■ **What to produce**:
In the answer, each line of the listing should appear again unchanged.

■ **Dataset section**:
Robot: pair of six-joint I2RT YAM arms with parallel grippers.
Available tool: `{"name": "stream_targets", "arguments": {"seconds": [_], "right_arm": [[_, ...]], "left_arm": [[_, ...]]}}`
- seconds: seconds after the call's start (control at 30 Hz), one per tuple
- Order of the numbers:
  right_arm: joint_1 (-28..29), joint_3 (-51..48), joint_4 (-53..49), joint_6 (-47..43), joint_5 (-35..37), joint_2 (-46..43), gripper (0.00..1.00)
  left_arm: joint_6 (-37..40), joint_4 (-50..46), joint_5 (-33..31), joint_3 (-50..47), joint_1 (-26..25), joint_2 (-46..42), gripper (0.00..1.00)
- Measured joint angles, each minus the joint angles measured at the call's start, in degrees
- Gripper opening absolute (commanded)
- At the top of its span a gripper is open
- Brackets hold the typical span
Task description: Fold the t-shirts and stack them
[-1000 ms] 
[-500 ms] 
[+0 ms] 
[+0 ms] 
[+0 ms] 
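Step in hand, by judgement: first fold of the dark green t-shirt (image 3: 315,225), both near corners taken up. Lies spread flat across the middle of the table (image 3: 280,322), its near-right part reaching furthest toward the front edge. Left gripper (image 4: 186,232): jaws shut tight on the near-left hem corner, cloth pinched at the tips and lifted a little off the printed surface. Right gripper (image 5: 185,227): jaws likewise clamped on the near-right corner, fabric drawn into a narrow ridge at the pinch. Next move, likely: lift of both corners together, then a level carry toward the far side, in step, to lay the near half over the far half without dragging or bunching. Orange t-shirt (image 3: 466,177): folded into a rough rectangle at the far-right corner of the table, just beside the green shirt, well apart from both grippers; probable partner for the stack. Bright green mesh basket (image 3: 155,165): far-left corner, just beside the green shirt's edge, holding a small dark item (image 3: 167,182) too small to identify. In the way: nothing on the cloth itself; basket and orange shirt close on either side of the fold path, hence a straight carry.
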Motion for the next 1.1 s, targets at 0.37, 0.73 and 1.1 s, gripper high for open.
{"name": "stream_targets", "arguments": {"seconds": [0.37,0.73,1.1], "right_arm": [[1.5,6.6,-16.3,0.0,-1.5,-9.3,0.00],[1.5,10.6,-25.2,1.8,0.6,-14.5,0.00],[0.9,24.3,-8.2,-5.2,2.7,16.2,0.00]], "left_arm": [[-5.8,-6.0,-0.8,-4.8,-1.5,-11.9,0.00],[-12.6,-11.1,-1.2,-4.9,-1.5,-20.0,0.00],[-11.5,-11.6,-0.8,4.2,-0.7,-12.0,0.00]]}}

■ **Output**:
Robot: pair of six-joint I2RT YAM arms with parallel grippers.
Available tool: `{"name": "stream_targets", "arguments": {"seconds": [_], "right_arm": [[_, ...]], "left_arm": [[_, ...]]}}`
- seconds: seconds after the call's start (control at 30 Hz), one per tuple
- Order of the numbers:
  right_arm: joint_1 (-28..29), joint_3 (-51..48), joint_4 (-53..49), joint_6 (-47..43), joint_5 (-35..37), joint_2 (-46..43), gripper (0.00..1.00)
  left_arm: joint_6 (-37..40), joint_4 (-50..46), joint_5 (-33..31), joint_3 (-50..47), joint_1 (-26..25), joint_2 (-46..42), gripper (0.00..1.00)
- Measured joint angles, each minus the joint angles measured at the call's start, in degrees
- Gripper opening absolute (commanded)
- At the top of its span a gripper is open
- Brackets hold the typical span
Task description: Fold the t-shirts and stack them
[-1000 ms] 
[-500 ms] 
[+0 ms] 
[+0 ms] 
[+0 ms] 
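Step in hand, by judgement: first fold of the dark green t-shirt (image 3: 315,225), both near corners taken up. Lies spread flat across the middle of the table (image 3: 280,322), its near-right part reaching furthest toward the front edge. Left gripper (image 4: 186,232): jaws shut tight on the near-left hem corner, cloth pinched at the tips and lifted a little off the printed surface. Right gripper (image 5: 185,227): jaws likewise clamped on the near-right corner, fabric drawn into a narrow ridge at the pinch. Next move, likely: lift of both corners together, then a level carry toward the far side, in step, to lay the near half over the far half without dragging or bunching. Orange t-shirt (image 3: 466,177): folded into a rough rectangle at the far-right corner of the table, just beside the green shirt, well apart from both grippers; probable partner for the stack. Bright green mesh basket (image 3: 155,165): far-left corner, just beside the green shirt's edge, holding a small dark item (image 3: 167,182) too small to identify. In the way: nothing on the cloth itself; basket and orange shirt close on either side of the fold path, hence a straight carry.
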Motion for the next 1.1 s, targets at 0.37, 0.73 and 1.1 s, gripper high for open.
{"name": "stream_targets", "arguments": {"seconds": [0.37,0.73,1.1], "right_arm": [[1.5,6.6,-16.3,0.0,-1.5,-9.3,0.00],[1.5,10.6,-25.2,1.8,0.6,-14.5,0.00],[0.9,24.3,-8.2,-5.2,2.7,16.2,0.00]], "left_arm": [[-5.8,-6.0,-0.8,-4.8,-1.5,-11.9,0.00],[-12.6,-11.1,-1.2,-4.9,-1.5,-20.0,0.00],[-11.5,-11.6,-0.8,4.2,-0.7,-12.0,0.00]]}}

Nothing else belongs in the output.